Annie's opened their first bakery manufacturing plant in April 2014, purchased from Safeway Inc. for $7.4 million and located in Joplin, Missouri. General Mills acquired Annie's in September that same year for $820 million, by which point Annie Withey had completely cut ties with the company. In August 2017, once the acquisition by General Mills was complete, President of Annie's Homegrown John Foraker announced his resignation on LinkedIn.

== Products ==
Annie's manufactures a wide range of products besides boxed macaroni and cheese. These include snack foods like fruit snacks, cookies, cheese crackers and canned pasta meals. Packaging for the company's boxed products, as reported in 2004, is made from recycled paperboard, printed with water-based inks, and finished with an aqueous coating to avoid a glossy look, which is intended to emphasize the company's natural food labeling.

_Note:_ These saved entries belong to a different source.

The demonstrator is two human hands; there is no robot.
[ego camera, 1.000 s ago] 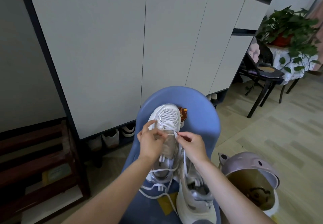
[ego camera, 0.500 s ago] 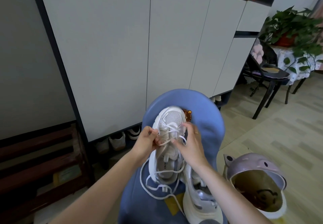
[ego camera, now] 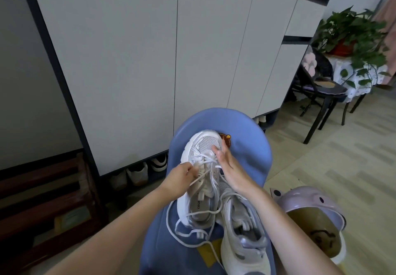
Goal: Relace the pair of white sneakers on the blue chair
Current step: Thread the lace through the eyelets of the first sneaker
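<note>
Bare blue chair [ego camera: 246,163] right of sneakers; lilac bin [ego camera: 308,206] beyond

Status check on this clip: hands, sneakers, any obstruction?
Left hand pinching the lace on the far sneaker. Right hand open, fingers straight beside its toe. Near sneaker untouched. Loose lace trails over blue chair; nothing blocking.

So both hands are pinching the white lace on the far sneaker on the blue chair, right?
Not quite. Only the left hand pinches the white lace on the far sneaker on the blue chair. The right hand is open, fingers straight, beside the sneaker's toe, as the head view shows.
</note>
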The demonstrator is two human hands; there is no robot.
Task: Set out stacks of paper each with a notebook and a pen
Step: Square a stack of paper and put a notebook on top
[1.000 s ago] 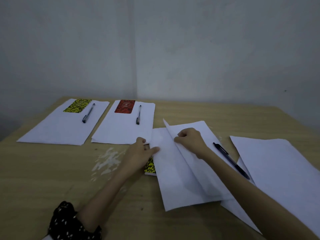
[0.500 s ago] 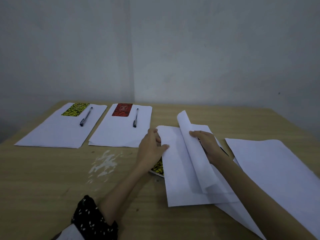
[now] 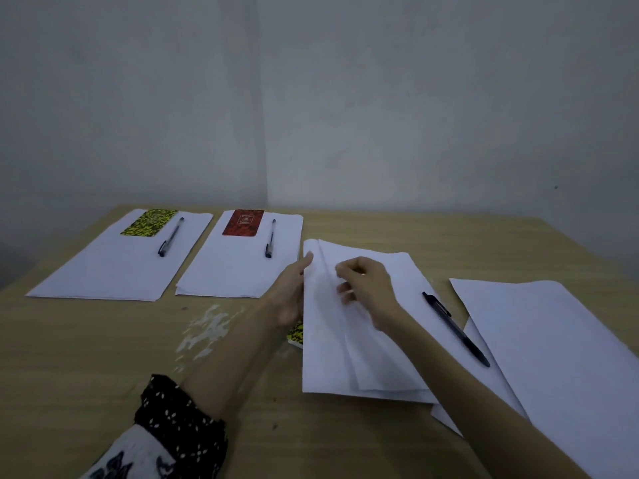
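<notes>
At centre frame our left hand (image 3: pixel 292 293) braces the loose white paper sheets (image 3: pixel 359 340) open-palmed while our right hand (image 3: pixel 363 288) pinches a sheet, so we should square them clear of the half-buried yellow patterned notebook (image 3: pixel 296 335) and dark pen (image 3: pixel 454 328).

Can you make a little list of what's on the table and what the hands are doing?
finished sets: two
far-left set: paper stack, yellow notebook, pen
next set: paper stack, red notebook, pen
left hand: steadying the middle stack
right hand: on its sheets
half-hidden: yellow notebook
loose pen: on paper
spare paper: right
</notes>
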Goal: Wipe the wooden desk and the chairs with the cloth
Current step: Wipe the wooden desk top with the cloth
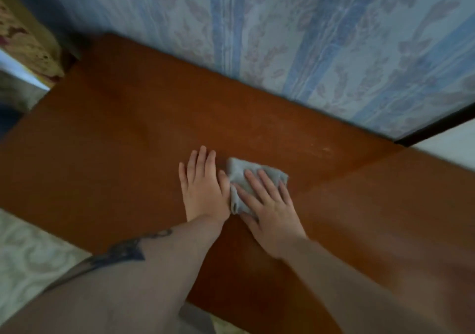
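Right hand [267, 202] presses flat, fingers spread, on the grey cloth [253, 179] at frame centre to wipe the wooden desk [115, 153]; left hand [203, 182], spread flat just beside it, probably steadies the person.

The right hand [267, 205] lies over the near half of the cloth [246, 179], so that part and the bench [115, 133] under it are hidden. The left hand [203, 182] hides the wood beneath its palm. Both forearms run out of the bottom edge, the left with a dark tattoo [123, 251] too blurred to read. The bench is cut off at the right edge and at the bottom. The wallpaper [308, 37] pattern is smeared and indistinct. At the upper left a patterned object [28, 43] is cut by the edge and cannot be identified. A dark strip [437, 125] at the right is unclear.
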A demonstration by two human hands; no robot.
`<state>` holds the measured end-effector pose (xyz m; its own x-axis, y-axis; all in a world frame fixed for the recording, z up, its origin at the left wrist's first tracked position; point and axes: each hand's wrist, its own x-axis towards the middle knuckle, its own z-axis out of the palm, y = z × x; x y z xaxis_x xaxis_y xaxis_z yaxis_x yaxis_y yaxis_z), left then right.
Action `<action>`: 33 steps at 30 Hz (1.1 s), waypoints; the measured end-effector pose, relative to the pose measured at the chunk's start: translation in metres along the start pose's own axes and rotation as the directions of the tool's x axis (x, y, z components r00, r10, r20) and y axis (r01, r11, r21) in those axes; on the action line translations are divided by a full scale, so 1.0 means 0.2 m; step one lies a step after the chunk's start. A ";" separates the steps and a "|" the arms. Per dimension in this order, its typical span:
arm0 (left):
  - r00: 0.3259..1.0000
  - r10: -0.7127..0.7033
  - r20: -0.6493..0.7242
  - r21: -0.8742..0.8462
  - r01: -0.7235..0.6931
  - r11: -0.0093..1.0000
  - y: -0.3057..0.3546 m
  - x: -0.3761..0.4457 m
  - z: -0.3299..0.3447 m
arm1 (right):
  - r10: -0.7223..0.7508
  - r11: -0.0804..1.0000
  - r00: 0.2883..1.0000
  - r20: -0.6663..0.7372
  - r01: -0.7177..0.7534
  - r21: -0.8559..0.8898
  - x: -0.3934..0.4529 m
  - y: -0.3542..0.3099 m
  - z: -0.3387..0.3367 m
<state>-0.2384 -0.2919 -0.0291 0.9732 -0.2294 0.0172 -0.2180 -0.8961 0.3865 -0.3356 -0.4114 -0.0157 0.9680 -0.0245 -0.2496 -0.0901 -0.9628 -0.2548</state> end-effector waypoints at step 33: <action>0.966 -0.065 0.251 0.221 0.009 0.975 0.05 0.02 -0.05 | 0.200 0.978 0.948 -0.250 -0.178 0.106 0.65 0.13 -0.06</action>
<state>-0.2364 -0.2980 -0.0154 0.9358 -0.2583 -0.2401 -0.2205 -0.9599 0.1734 -0.2094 -0.4435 -0.0439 0.9577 -0.2826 -0.0542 -0.2854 -0.9091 -0.3035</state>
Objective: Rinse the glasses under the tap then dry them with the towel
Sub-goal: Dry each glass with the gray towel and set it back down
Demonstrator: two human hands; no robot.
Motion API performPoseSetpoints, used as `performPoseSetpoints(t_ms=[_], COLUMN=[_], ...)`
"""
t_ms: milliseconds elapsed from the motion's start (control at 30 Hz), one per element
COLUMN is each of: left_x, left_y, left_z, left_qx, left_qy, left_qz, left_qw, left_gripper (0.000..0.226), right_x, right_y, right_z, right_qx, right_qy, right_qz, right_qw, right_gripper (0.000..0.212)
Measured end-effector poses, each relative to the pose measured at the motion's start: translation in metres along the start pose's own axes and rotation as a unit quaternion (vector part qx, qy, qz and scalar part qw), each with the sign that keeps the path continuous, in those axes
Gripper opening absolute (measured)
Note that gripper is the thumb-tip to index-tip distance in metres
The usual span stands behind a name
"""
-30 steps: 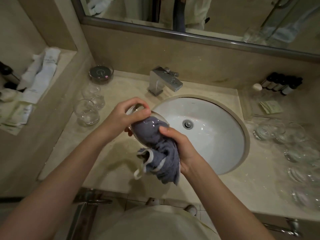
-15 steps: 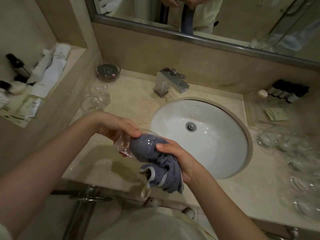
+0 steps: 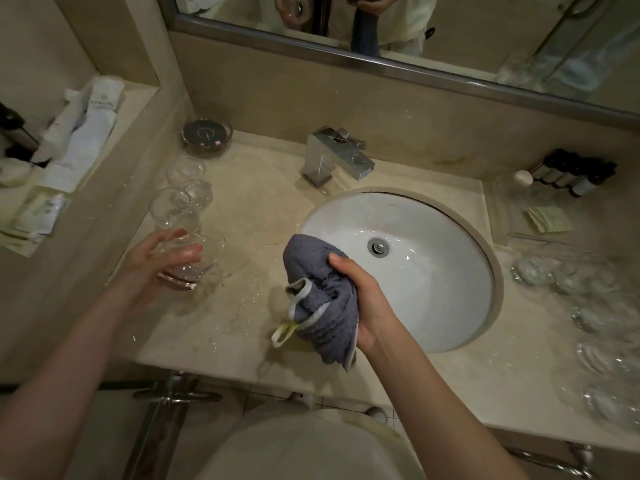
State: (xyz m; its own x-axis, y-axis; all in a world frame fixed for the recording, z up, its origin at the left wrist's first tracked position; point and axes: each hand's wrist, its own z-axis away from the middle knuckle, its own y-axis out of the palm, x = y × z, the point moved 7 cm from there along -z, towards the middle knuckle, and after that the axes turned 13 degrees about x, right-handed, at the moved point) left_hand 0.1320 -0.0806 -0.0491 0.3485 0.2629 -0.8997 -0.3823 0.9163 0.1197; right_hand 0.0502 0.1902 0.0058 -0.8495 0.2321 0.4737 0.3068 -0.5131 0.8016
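Overhead, the head view showed the left hand (image 3: 162, 261) with its fingers spread loosely round a clear glass (image 3: 188, 263) at the counter (image 3: 249, 209); whether the glass stood on the stone or hung just above it could not be told. Two more glasses (image 3: 181, 194) stood just behind it. The right hand (image 3: 360, 299) gripped the bunched grey towel (image 3: 320, 299) over the near rim of the sink (image 3: 450, 271). More glasses (image 3: 595, 306), blurred, crowded the right side. Water beaded the counter, so a slack grip risked the glass sliding or knocking its neighbours, and wet fingers might smear it.
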Motion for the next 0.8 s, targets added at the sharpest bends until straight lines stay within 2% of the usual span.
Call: performPoseSetpoints(t_ms=[100,267,400,567,800], left_x=[0.011,0.008,0.008,0.010,0.008], left_y=[-0.021,-0.026,-0.031,-0.038,-0.043], left_z=[-0.003,-0.002,-0.006,-0.015,-0.027], left_qx=[-0.079,-0.135,-0.196,-0.209,-0.196], left_qy=[0.029,0.062,0.060,0.051,0.039], left_qz=[0.016,-0.050,-0.122,-0.190,-0.240], left_qw=[0.996,0.988,0.971,0.958,0.950], left_gripper=[0.047,0.078,0.075,0.094,0.106], right_x=[-0.005,-0.015,-0.022,-0.029,-0.035], right_y=[-0.006,-0.013,-0.015,-0.021,-0.022], right_z=[-0.004,-0.011,-0.016,-0.019,-0.022], right_qx=[-0.019,-0.047,-0.051,-0.062,-0.055], right_qy=[-0.001,0.016,0.031,0.029,0.020], right_qz=[0.010,0.021,0.023,0.016,0.012], right_qw=[1.000,0.999,0.998,0.998,0.998], right_gripper=[0.032,0.028,0.030,0.026,0.025])
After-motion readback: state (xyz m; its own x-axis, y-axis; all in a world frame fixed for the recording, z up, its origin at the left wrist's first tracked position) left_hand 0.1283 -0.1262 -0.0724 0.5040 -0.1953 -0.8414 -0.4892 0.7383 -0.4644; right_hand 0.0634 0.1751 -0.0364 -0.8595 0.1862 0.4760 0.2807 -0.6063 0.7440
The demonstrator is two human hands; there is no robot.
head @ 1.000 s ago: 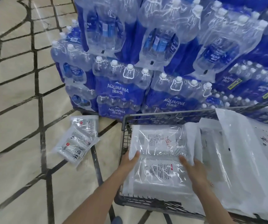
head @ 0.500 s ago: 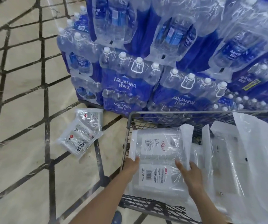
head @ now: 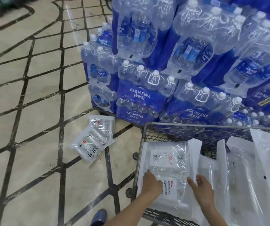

== Litigation and criticism ==
In 2021, a class action lawsuit was brought against General Mills for claims on Annie's macaroni and cheese products that they were "made with goodness", alleging that the description omitted that several products included ortho phthalates, some of which are regulated by the United States, Canada, and the European Union due to their linkage to various health issues. General Mills issued a statement several months prior to the lawsuit that they were moving to eliminate phthalates from their products after they were discovered in a 2017 report by the Coalition for Safer Food Processing and Packaging. The suit was limited in 2025 to only pertain to the omission of facts, not that the products' contents were affirmatively misrepresented.

Annie's macaroni and cheese had its recipe changed in September 2024 to replace milk and butter with corn starch, which was met with negative reviews, though revenues did not decrease throughout the year.